Não há Mundial sem uma pequena tragédia, sem um escândalo digno do nome, e o do Catar não é exceção. A própria escolha do país para organizar o torneio é nada menos do que polémica. Um Mundial que é disputado em novembro e dezembro, à beira-Golfo Pérsico, sem a presença de Itália, e com os dois melhores futebolistas do ano, o Bola de Ouro Karim Benzema e Sadio Mané, ausentes por lesão não é tanto um Mundial quanto um interregno, um intervalo para bocejar até ao próximo grande torneio, o Euro 2024, a ter lugar na Alemanha.
Dentro de campo, a teoria confirma-se. Ontem, com doze jogos disputados, o saldo de empates era de um terço (três 0-0 e um nulo a um golo), mais do que o total do último Mundial, na Rússia, e, nas estreias, assistimos a dois escândalos capazes de fazer cair treinadores: as derrotas da Argentina e da Alemanha frente a seleções teoricamente inferiores. Os argentinos, liderados pelo grande rival de Cristiano Ronaldo, Lionel Messi, perderam por 2-1 frente à surpreendente equipa da Arábia Saudita, precisamente o mesmo resultado com que o Japão derrotou a pouco oleada máquina germânica. Temos uma certeza, é pouco provável que, no final, ganhe a Alemanha, como manda o adágio criado por Gary Lineker. Até podem, pelo contrário, ganhar os nuestros hermanos espanhóis, que "atropelaram" a Costa Rica por uns poucos comuns 7-0.
Sejamos realistas, o Mundial de 2022 está a correr-nos de feição e Portugal ainda nem jogou. No futebol como na vida, a previsibilidade nem sempre é suficientemente valorizada. O treinador Fernando Santos avisava ontem: "Já iniciei um Europeu com três empates e ganhei. Se quiserem assino por baixo." Por isso, quando hoje a equipa portuguesa subir ao relvado do Estádio 974 – o número de contentores de que é feito o estádio – não devemos esperar muitas surpresas. Temos Cristiano Ronaldo, o mais bem-sucedido emigrante português desde que Fernão de Magalhães fez a sua viagem de circum-navegação ao serviço da coroa espanhola, uma trupe de futebolistas experientes e miúdos que fazem a estreia nos grandes palcos do futebol mundial – perdoem-nos o exagero – e um treinador pragmático. Uma receita para, passo a passo, tal como no Euro 2016, de monotonia em monotonia, fazer um caminho sem levantar tempestades de areia até à final.

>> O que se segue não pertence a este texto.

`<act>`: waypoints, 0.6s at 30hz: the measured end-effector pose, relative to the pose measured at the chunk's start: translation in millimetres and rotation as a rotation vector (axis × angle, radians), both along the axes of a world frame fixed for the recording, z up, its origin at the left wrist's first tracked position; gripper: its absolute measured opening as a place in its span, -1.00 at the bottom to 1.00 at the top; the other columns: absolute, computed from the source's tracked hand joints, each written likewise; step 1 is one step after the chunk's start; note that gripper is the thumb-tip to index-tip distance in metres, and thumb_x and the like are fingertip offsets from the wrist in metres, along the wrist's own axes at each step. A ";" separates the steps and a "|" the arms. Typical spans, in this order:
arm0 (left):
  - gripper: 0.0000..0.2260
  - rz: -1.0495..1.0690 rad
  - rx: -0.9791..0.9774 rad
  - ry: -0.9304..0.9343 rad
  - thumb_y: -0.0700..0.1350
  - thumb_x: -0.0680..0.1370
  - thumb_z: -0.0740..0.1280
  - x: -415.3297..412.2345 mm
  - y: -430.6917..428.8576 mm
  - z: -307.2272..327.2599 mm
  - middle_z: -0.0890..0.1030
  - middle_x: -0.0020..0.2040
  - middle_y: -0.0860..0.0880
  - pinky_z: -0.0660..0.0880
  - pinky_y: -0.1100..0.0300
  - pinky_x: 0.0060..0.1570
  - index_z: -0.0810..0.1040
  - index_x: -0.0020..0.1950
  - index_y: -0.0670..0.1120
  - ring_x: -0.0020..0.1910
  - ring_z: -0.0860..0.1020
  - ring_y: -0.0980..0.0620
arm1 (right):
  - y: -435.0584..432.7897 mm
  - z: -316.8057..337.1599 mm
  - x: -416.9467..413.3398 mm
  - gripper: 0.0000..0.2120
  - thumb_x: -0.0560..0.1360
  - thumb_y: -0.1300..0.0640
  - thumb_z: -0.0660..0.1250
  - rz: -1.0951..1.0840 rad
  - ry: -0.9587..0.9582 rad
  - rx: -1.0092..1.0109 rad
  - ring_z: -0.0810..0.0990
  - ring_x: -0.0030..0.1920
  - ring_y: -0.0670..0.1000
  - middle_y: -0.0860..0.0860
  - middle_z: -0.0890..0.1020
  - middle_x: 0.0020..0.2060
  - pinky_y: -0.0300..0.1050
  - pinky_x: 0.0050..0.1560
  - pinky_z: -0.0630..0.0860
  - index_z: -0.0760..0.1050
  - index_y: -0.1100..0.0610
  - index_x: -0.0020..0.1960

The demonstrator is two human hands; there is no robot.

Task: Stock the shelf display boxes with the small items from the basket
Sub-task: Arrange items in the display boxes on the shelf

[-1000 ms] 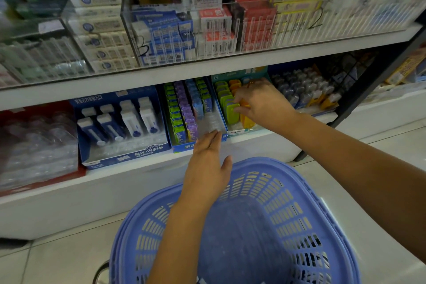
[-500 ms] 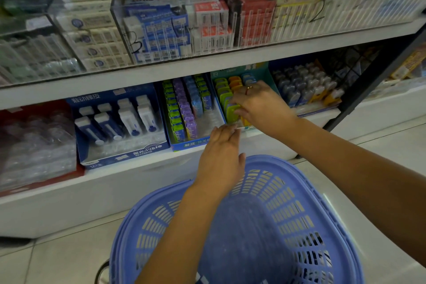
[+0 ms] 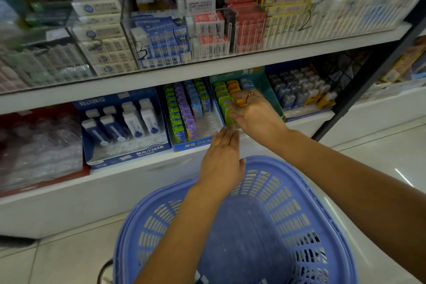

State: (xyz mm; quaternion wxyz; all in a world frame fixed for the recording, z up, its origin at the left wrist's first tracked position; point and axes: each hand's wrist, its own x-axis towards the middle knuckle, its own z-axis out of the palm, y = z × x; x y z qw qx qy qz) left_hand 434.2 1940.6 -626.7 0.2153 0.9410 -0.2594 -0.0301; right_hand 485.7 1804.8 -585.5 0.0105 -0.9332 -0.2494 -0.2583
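Basket (image 3: pixel 299 175): blue, on the floor under my arms, below the shelf (image 3: pixel 143 163).
Right grip (image 3: pixel 255 115): fingers curled, pinching an orange item (image 3: pixel 240 102) in the teal display box (image 3: pixel 265 86).
Left grip (image 3: pixel 221 161): flat, fingers straight, holding nothing, tips at the shelf edge.

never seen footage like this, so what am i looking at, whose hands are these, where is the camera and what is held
No machine here: a person wears one camera on the head, looking forward and down at their own two hands. The right hand pinches a small orange item over the teal display box on the lower shelf, beside rows of green items. The left hand is flat and holds nothing, fingertips near the shelf edge. Below them stands a blue basket.
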 end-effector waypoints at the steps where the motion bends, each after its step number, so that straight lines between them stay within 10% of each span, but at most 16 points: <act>1: -0.39 -0.010 0.010 0.006 -0.04 0.60 0.21 0.4 1.0 0.1 0.03 0.57 -0.09 -0.18 0.16 0.50 0.01 0.55 -0.15 0.55 -0.05 -0.01 | -0.3 0.4 1.6 -0.88 0.27 0.28 0.45 -0.016 0.054 0.032 0.68 -0.14 0.24 0.29 0.68 -0.16 -0.01 -0.15 0.65 0.68 0.29 -0.21; 7: -0.40 -0.043 0.020 0.071 -0.04 0.61 0.21 5.5 5.4 -0.2 0.00 0.57 -0.06 -0.16 0.17 0.50 0.01 0.56 -0.14 0.55 -0.08 0.02 | -7.8 0.8 11.0 -0.77 0.56 0.22 0.26 -0.077 0.403 0.295 0.55 0.25 0.05 0.11 0.60 0.20 -0.08 0.33 0.42 0.62 0.25 0.13; 14: -0.43 -0.074 0.010 0.142 -0.07 0.61 0.20 5.3 8.6 8.4 0.03 0.57 -0.06 -0.06 0.16 0.50 0.05 0.55 -0.13 0.55 -0.05 0.01 | -11.9 20.4 14.8 -0.77 0.57 0.20 0.25 -0.116 0.626 0.329 0.48 0.22 -0.20 0.08 0.63 0.16 -0.62 0.16 0.21 0.64 0.29 0.02; 18: -0.71 0.052 -0.208 0.014 -0.15 0.57 0.23 -20.2 24.8 -4.4 0.53 0.29 -0.13 0.37 0.10 0.26 0.51 0.28 -0.15 0.27 0.47 -0.10 | -2.6 26.3 -9.0 -0.71 0.61 0.16 0.18 -0.049 0.552 0.254 0.55 0.16 0.07 0.21 0.64 0.07 -0.15 0.18 0.40 0.62 0.31 0.01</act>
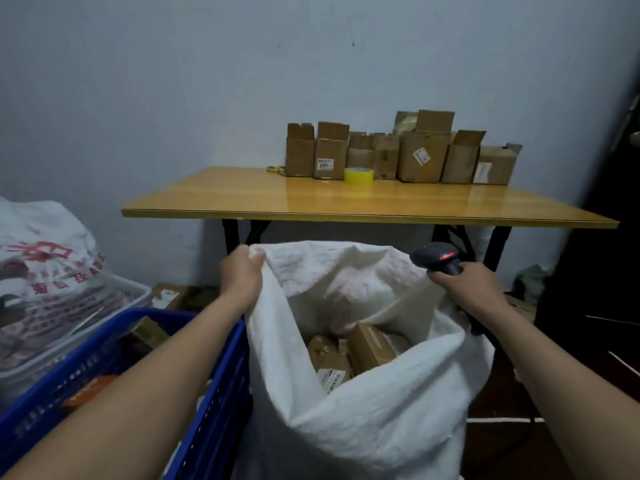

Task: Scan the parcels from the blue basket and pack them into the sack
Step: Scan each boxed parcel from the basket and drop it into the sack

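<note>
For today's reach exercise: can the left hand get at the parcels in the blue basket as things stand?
Probably not yet: the left hand grips the sack by its rim. The blue basket sits open under that forearm, so once it lets go the parcels look reachable.

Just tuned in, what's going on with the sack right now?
The person's left hand grips the rim of the white sack, holding its mouth open. The right hand holds the barcode scanner, its red light on. Several cardboard parcels lie inside the sack. The blue basket stands beside it on the left, with at least one box inside.
</note>
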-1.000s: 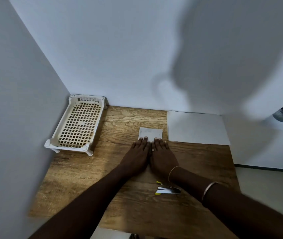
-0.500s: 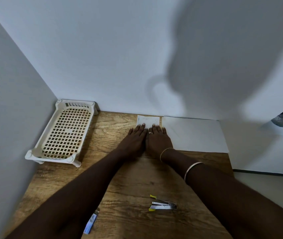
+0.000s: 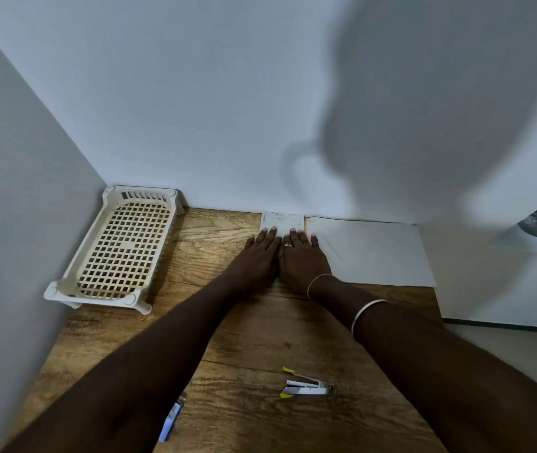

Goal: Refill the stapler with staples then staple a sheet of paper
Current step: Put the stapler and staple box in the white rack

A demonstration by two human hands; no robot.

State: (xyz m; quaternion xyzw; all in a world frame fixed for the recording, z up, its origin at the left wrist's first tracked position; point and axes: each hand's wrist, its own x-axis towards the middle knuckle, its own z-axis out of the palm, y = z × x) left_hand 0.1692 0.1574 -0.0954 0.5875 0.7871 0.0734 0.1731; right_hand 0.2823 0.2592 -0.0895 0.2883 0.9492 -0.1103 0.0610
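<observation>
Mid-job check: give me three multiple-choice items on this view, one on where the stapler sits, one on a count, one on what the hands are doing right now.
1. Where is the stapler?
A. In the basket
B. On the table, near edge, between the forearms
C. On the large sheet

2. How many bangles show on the right arm?
A. None
B. Two
C. Four

3. What are the hands doing?
A. Lying flat, side by side, fingertips on the small paper
B. Squeezing the stapler
C. Lifting the basket

Answers:
1 B: the stapler lies on the bare wooden table, far from the white basket and the large sheet.
2 B: one thin bangle at the wrist, one wider up the forearm.
3 A: the left hand and right hand lie palm down, with no grip on anything, fingertips on the small paper by the wall.
</observation>
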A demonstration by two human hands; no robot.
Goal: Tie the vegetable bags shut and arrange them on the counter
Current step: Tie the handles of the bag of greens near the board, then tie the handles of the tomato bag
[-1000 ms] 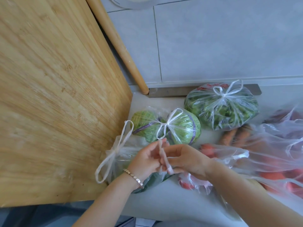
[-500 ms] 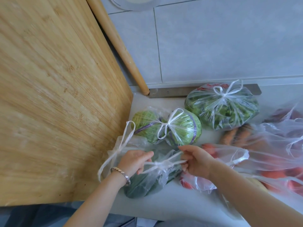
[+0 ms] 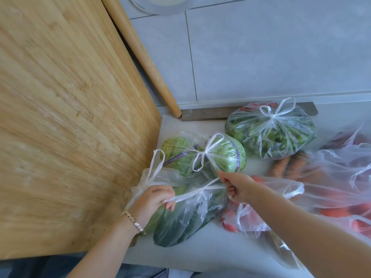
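Head view: left hand [image 3: 155, 199] and right hand [image 3: 236, 186] each pinch one handle of clear plastic bag of dark green vegetables [image 3: 186, 223] on pale tabletop [image 3: 200, 251], pulling knot tight between them. Done: tied bag of pale green cabbage [image 3: 212, 155], tied bag of leafy greens [image 3: 271, 131]. Left, by appearance: loose bag of red-orange vegetables [image 3: 329, 197] at right; arranging.

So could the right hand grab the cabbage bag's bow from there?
Probably yes. The right hand sits just in front of the cabbage bag, nothing lies between it and the bow, but it pinches a handle of the dark greens bag, so it must let go first.
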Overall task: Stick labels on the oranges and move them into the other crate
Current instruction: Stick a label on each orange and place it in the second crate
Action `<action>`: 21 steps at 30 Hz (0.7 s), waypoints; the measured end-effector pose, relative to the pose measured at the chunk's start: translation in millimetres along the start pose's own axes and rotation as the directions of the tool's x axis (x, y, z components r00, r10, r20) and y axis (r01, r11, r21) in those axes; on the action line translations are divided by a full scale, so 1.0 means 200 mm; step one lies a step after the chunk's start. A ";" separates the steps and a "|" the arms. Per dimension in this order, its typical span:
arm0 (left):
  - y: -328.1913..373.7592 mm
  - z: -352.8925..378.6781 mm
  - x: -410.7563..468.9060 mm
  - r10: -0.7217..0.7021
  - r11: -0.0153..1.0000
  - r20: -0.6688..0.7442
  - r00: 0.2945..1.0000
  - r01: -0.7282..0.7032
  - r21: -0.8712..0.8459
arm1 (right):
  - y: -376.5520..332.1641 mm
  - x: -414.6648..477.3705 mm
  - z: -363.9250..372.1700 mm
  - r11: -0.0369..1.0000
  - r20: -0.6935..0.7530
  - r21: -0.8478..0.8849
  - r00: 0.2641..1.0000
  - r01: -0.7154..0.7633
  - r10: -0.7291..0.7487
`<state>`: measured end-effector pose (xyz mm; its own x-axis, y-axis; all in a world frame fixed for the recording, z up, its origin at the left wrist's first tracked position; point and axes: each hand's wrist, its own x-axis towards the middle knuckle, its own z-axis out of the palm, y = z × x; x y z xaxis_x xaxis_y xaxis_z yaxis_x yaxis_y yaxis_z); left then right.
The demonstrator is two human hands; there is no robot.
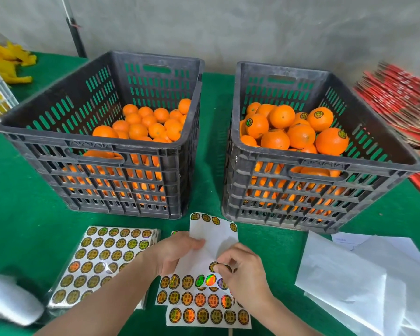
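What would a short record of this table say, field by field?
Left crate: black, oranges with no labels showing
Right crate: black, stickered oranges on top
Left hand: holds a partly used label sheet
Right hand: pinches a label on that sheet
Spare sheets: full stack, left of the hands
Table: green cover

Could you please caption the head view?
Left hand holds a label sheet, right hand pinches a label, before two orange crates.
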<state>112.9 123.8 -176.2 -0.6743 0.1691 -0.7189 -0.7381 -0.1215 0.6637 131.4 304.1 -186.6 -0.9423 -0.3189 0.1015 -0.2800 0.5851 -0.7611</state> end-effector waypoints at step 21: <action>0.25 -0.11 -0.52 0.949 0.309 -0.201 0.244 -0.581 0.753 | -0.76 0.60 -0.25 0.825 -0.327 0.244 0.844 0.510 -0.425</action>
<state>145.7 78.1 -73.6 -0.8698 -0.2702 0.4128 0.1827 0.6009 0.7782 51.0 214.4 -27.4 -0.7363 -0.2736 0.6189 -0.6668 0.1376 -0.7324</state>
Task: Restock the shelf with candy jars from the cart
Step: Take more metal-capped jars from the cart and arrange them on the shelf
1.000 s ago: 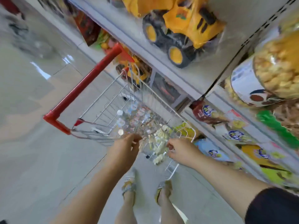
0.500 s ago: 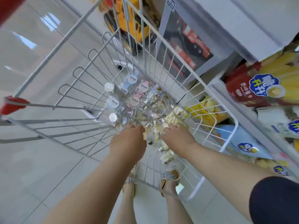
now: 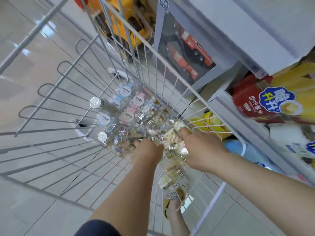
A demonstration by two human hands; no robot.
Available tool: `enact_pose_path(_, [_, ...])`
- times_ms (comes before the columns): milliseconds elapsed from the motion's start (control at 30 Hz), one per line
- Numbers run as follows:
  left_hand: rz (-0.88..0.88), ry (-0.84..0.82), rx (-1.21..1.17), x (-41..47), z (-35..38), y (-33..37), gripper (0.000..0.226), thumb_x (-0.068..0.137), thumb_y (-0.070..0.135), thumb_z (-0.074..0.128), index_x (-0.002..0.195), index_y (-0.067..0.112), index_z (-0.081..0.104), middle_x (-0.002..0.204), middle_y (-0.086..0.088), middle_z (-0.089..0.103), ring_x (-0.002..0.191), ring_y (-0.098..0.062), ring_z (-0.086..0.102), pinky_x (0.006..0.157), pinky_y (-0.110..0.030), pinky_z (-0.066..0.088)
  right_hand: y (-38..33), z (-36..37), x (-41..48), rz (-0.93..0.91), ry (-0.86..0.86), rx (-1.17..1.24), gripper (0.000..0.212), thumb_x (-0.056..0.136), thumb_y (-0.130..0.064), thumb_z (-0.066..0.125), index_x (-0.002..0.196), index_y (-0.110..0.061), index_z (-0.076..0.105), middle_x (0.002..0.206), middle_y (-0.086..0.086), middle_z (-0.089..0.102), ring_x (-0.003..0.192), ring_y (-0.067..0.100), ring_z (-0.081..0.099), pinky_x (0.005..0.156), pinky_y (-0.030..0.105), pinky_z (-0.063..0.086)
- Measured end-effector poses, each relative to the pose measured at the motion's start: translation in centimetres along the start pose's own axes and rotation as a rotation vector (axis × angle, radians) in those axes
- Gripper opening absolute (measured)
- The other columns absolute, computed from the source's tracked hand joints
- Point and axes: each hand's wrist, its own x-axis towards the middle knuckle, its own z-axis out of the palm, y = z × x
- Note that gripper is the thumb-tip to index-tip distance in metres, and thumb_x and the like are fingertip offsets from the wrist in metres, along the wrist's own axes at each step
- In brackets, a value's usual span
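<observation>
Several clear candy jars with silver screw lids [image 3: 96,103] lie heaped in the bottom of a white wire cart [image 3: 51,99]; some carry pink or blue round labels [image 3: 127,115]. Both my hands reach down into the heap. My left hand [image 3: 146,153] is knuckles up among the jars, its fingertips hidden between them. My right hand [image 3: 202,150] curls its fingers over a jar of pale candy [image 3: 171,137] near the cart's right wall. More jars [image 3: 170,176] lie below my hands.
Grey shelving [image 3: 247,34] runs along the right, close against the cart. It holds a boxed red toy truck [image 3: 185,53], a yellow toy [image 3: 122,19], a red snack bag [image 3: 247,101] and yellow packets [image 3: 208,124]. A tiled floor lies to the left, and my sandalled foot [image 3: 175,198] shows through the wires.
The view has dropped and closed in on the cart. Both hands have gone from the cart's near rim down into the heap of jars.
</observation>
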Motion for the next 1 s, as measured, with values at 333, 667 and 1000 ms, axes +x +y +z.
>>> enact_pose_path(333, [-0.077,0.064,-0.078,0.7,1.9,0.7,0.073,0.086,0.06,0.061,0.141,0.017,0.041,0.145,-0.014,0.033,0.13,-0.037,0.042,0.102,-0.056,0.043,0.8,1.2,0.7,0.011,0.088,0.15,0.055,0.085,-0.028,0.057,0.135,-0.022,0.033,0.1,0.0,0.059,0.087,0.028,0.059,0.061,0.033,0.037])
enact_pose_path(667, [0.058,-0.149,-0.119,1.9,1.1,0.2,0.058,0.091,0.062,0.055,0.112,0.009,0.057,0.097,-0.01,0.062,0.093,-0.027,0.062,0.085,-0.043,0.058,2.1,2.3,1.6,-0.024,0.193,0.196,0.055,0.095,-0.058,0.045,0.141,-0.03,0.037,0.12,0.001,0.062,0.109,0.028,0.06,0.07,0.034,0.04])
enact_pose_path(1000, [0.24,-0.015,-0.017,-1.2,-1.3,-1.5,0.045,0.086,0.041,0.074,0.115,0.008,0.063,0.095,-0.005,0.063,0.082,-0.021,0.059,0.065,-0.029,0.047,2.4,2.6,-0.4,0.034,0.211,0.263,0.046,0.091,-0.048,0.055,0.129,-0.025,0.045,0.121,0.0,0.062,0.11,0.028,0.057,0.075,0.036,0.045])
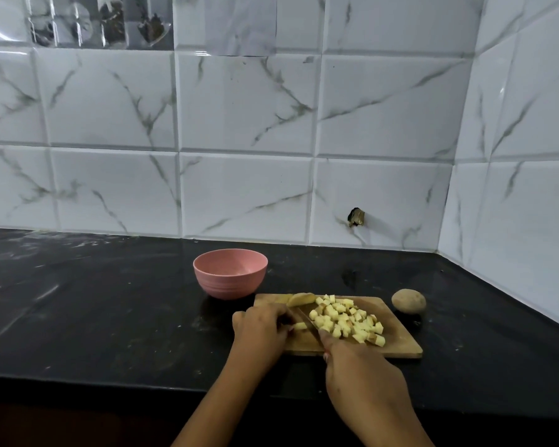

Isto dito, o jogo de hoje, com o Gana, pode perfeitamente ser o mais traiçoeiro da fase de grupos. As equipas africanas parecem estar em alta – o Senegal portou-se bem contra os Países Baixos, apesar da derrota por 2-0, e tanto Tunísia como Marrocos praticaram o futebol a que se convencionou chamar de "olhos nos olhos" com as seleções de Dinamarca e Croácia, respetivamente. Além disso, Portugal, uma seleção de topo que não é favorita, tende a superar-se perante os grandes e a relaxar perante adversários menores. Que não descansem hoje, contra um Gana que joga um futebol sem receios, de ataque, porque a seguir vem o perigoso Uruguai e a enigmática Coreia do Sul.
No outro grupo hoje em discussão, Brasil enfrenta a Sérvia e a Suíça joga com os Camarões. A não haver mais surpresas, e terminada a primeira jornada da fase de grupos, a segunda jornada traz-nos os interessantes Inglaterra x USA (25/11, 19h), que lutam pela supremacia no Grupo B, e os clássicos da América Latina e da Europa Argentina x México (26/11, 19h) e Espanha x Alemanha (27/11, 19h). Podemos não estar ainda no mata-mata, como Luís Felipe Scolari se referia às eliminatórias, mas qualquer deslize será penalizado com a emissão de um bilhete de regresso a casa, o que, tendo em conta todas as condicionantes do Catar, até pode não ser má ideia.